#### TRY IT:
Could you repeat the records shown below exactly as written?

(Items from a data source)

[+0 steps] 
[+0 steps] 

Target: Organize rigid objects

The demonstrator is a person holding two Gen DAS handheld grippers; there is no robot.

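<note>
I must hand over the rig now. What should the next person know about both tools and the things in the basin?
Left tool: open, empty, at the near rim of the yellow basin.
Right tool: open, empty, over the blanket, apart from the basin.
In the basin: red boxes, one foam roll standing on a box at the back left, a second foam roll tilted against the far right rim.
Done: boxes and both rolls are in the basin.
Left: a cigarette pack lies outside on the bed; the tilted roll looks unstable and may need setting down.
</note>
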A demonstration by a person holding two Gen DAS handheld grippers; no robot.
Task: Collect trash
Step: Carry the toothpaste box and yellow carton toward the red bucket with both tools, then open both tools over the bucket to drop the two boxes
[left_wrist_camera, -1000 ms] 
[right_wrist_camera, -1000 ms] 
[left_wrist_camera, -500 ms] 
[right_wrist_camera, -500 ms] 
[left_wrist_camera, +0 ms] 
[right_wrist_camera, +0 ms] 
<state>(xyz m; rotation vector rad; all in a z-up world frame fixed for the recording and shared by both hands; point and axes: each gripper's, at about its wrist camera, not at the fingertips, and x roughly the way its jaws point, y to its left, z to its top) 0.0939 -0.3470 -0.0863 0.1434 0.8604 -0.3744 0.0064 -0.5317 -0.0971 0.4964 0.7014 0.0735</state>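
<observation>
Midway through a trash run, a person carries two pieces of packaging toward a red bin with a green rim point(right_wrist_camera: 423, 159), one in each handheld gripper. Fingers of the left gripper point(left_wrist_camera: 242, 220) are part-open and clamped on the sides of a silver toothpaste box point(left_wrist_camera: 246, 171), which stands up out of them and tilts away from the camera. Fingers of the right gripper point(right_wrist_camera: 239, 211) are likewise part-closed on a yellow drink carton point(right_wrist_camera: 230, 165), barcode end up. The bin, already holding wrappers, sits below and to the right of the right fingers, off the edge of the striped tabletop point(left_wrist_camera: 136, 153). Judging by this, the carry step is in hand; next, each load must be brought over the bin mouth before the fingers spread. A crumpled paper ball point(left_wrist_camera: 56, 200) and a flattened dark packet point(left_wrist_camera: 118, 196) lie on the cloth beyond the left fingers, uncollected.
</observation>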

#### ANSWER FOR THE TASK:
[+0 steps] 
[+0 steps] 

Target: Organize rigid objects

The demonstrator is a person holding two Gen DAS handheld grippers; there is no robot.

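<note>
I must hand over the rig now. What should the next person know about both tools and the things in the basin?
Left tool: open, empty, at the near rim of the yellow basin.
Right tool: open, empty, over the blanket, apart from the basin.
In the basin: red boxes, one foam roll standing on a box at the back left, a second foam roll tilted against the far right rim.
Done: boxes and both rolls are in the basin.
Left: a cigarette pack lies outside on the bed; the tilted roll looks unstable and may need setting down.
</note>
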A demonstration by a person holding two Gen DAS handheld grippers; no robot.
Task: Collect trash
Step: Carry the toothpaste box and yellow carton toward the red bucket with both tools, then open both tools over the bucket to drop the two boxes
[left_wrist_camera, -1000 ms] 
[right_wrist_camera, -1000 ms] 
[left_wrist_camera, -500 ms] 
[right_wrist_camera, -500 ms] 
[left_wrist_camera, +0 ms] 
[right_wrist_camera, +0 ms] 
<state>(xyz m; rotation vector rad; all in a z-up world frame fixed for the recording and shared by both hands; point and axes: each gripper's, at about its wrist camera, not at the fingertips, and x roughly the way its jaws point, y to its left, z to its top) 0.0939 -0.3470 -0.0863 0.1434 0.8604 -0.3744 0.0064 -0.5317 -0.0971 0.4964 0.7014 0.0735</state>
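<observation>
Midway through a trash run, a person carries two pieces of packaging toward a red bin with a green rim point(right_wrist_camera: 423, 159), one in each handheld gripper. Fingers of the left gripper point(left_wrist_camera: 242, 220) are part-open and clamped on the sides of a silver toothpaste box point(left_wrist_camera: 246, 171), which stands up out of them and tilts away from the camera. Fingers of the right gripper point(right_wrist_camera: 239, 211) are likewise part-closed on a yellow drink carton point(right_wrist_camera: 230, 165), barcode end up. The bin, already holding wrappers, sits below and to the right of the right fingers, off the edge of the striped tabletop point(left_wrist_camera: 136, 153). Judging by this, the carry step is in hand; next, each load must be brought over the bin mouth before the fingers spread. A crumpled paper ball point(left_wrist_camera: 56, 200) and a flattened dark packet point(left_wrist_camera: 118, 196) lie on the cloth beyond the left fingers, uncollected.
</observation>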

No more output is required.